[[ STORED DATA, beginning ]]

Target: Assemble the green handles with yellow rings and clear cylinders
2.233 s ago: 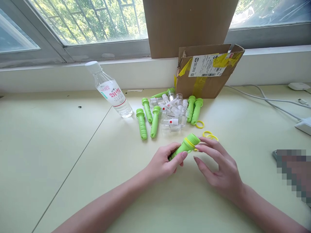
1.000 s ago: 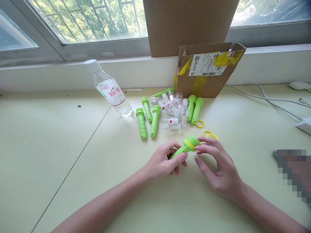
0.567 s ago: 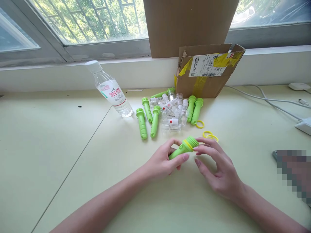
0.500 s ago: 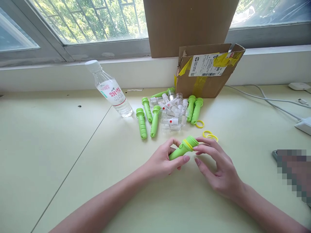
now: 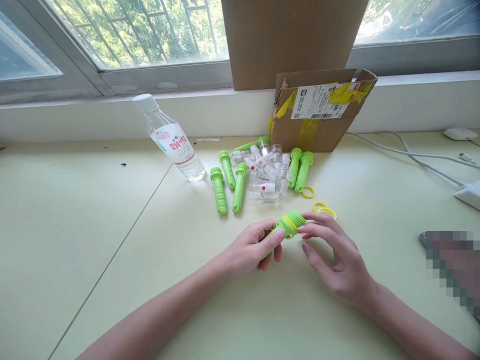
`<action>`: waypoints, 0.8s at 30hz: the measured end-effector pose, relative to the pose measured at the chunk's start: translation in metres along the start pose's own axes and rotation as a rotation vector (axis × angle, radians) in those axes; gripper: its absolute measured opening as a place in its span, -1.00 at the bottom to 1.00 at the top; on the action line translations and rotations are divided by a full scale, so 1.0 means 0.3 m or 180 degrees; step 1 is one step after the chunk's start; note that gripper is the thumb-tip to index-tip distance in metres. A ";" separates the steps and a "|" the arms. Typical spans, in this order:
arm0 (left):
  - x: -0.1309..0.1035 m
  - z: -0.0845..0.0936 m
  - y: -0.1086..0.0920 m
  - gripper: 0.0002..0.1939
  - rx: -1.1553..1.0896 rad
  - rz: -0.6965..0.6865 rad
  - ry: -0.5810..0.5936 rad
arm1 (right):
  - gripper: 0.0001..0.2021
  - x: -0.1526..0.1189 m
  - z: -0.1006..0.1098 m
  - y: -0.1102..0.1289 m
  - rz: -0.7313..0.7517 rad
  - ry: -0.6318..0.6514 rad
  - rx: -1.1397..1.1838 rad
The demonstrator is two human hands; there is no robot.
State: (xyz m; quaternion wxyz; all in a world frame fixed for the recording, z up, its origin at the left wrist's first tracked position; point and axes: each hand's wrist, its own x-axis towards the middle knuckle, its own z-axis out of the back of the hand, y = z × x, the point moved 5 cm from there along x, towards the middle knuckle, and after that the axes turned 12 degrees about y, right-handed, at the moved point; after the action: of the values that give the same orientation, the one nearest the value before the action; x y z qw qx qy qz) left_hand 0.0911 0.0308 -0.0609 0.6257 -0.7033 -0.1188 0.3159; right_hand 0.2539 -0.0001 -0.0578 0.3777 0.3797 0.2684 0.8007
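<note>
My left hand (image 5: 258,246) is wrapped round a green plastic handle (image 5: 280,229) with a threaded end, the thumb lying along its side. The handle points up and to the right, and a yellow ring (image 5: 290,223) sits just below its thread. My right hand (image 5: 335,255) is open, thumb apart, with its fingertips touching the threaded end and the ring. Behind the hands lie two loose yellow rings (image 5: 324,210) that overlap, and another yellow ring (image 5: 308,192) beside the other green handles (image 5: 304,172).
Clear ribbed plastic pieces (image 5: 264,194) and white-and-clear tubes lie heaped among more green handles (image 5: 219,192). Behind them stands a taped cardboard box (image 5: 318,125). A water bottle (image 5: 174,142) stands left. White cables (image 5: 420,150) and a partly pixelated dark-edged object (image 5: 423,241) are at right.
My left hand has shifted its grip on the green handle; its thumb has moved up onto the handle near the ring. My right hand has hardly moved.
</note>
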 end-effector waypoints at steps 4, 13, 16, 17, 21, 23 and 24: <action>-0.004 -0.002 -0.014 -0.62 0.0064 0.0080 0.0034 | -0.59 -0.002 -0.002 0.000 0.0009 0.0039 0.0009; 0.000 -0.004 -0.011 -0.62 0.0050 -0.0056 -0.0072 | -0.55 -0.005 0.006 0.003 0.0111 -0.0018 -0.0161; 0.002 -0.005 -0.005 -0.64 0.0032 -0.0139 -0.0138 | -0.56 -0.007 0.009 0.010 0.0183 -0.0082 -0.0212; 0.002 -0.005 -0.004 -0.65 0.0009 -0.0158 -0.0166 | -0.56 -0.008 0.009 0.012 0.0187 -0.0113 -0.0227; -0.002 -0.001 -0.001 -0.67 -0.0147 -0.0240 -0.0402 | -0.53 -0.009 0.012 0.004 0.0003 -0.0296 -0.0128; -0.008 0.003 -0.002 -0.70 -0.0177 -0.0337 -0.0606 | -0.52 -0.009 0.013 -0.003 -0.0106 -0.0392 -0.0046; -0.011 0.006 -0.003 -0.72 -0.0158 -0.0408 -0.0724 | -0.52 -0.009 0.013 -0.007 -0.0151 -0.0435 -0.0029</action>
State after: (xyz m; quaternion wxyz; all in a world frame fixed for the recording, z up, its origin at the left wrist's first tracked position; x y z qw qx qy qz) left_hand 0.0877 0.0306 -0.0591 0.6095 -0.6691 -0.2415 0.3500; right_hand 0.2592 -0.0007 -0.0581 0.4158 0.4254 0.2472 0.7649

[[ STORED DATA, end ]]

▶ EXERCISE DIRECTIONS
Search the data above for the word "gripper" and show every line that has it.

▶ THE ANSWER
`<action>`: waypoints, 0.8s at 30hz: the measured end-effector pose, relative to the pose measured at the chunk's start: translation in metres along the start pose's own axes and rotation as a rotation vector (axis × angle, radians) in those axes; gripper: its absolute measured opening as a place in its span, -1.00 at the bottom to 1.00 at the top; on the action line translations and rotations are divided by a full scale, so 1.0 means 0.3 m or 180 degrees; step 1 is one step after the chunk's start; note that gripper is the thumb-tip to index-tip distance in metres. A ";" separates the steps and a "|" the arms. Typical spans, in this order:
  - gripper: 0.0002..0.1939
  - gripper: 0.0001..0.2021

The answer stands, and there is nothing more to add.